▶ YOUR ASSIGNMENT:
Search the listing below for the string "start" and show each line that contains it.

▶ COLLECTED MATERIAL:
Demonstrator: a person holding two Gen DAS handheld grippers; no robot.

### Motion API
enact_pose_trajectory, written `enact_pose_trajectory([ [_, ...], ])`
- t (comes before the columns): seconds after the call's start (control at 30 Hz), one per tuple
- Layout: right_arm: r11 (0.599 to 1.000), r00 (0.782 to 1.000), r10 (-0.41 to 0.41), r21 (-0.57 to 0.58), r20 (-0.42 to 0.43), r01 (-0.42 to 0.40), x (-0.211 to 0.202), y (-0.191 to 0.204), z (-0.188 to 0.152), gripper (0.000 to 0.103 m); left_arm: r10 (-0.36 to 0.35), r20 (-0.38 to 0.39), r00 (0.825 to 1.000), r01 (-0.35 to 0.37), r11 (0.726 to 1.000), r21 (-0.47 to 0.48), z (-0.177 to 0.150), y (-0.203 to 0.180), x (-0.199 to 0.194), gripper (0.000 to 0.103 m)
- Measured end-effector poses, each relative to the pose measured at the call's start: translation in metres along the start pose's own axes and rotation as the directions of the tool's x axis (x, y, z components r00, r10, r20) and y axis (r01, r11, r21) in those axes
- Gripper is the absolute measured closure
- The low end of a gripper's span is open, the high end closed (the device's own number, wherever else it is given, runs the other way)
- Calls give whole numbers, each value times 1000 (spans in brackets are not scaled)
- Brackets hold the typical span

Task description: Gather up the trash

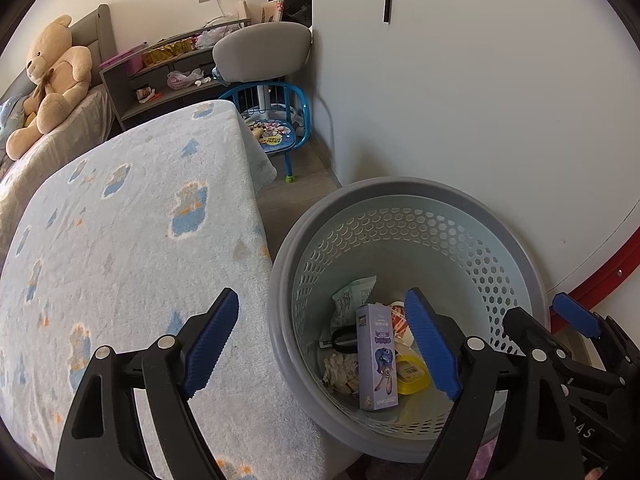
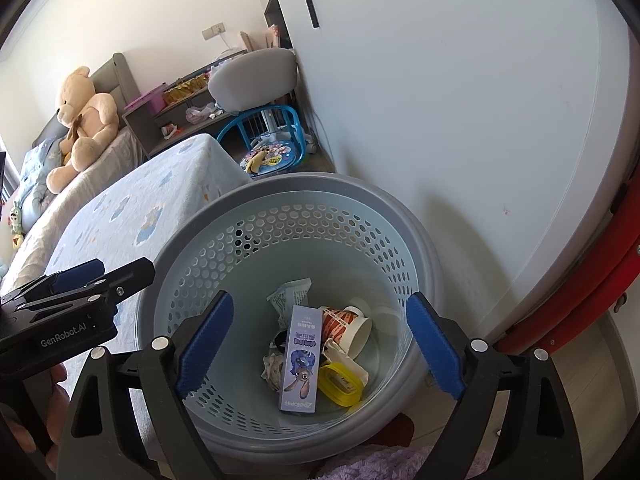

▶ TASK RESULT:
- t (comes before the columns): seconds after the call's start (control at 30 Hz), one per tuple
- Measured end-effector poses, each relative to the pose measured at the call's start: translation in metres along the start pose's own axes and rotation as the directions of the tool's x axis (x, y, z components r00, r10, r20) and y axis (r01, r11, r21) in those axes

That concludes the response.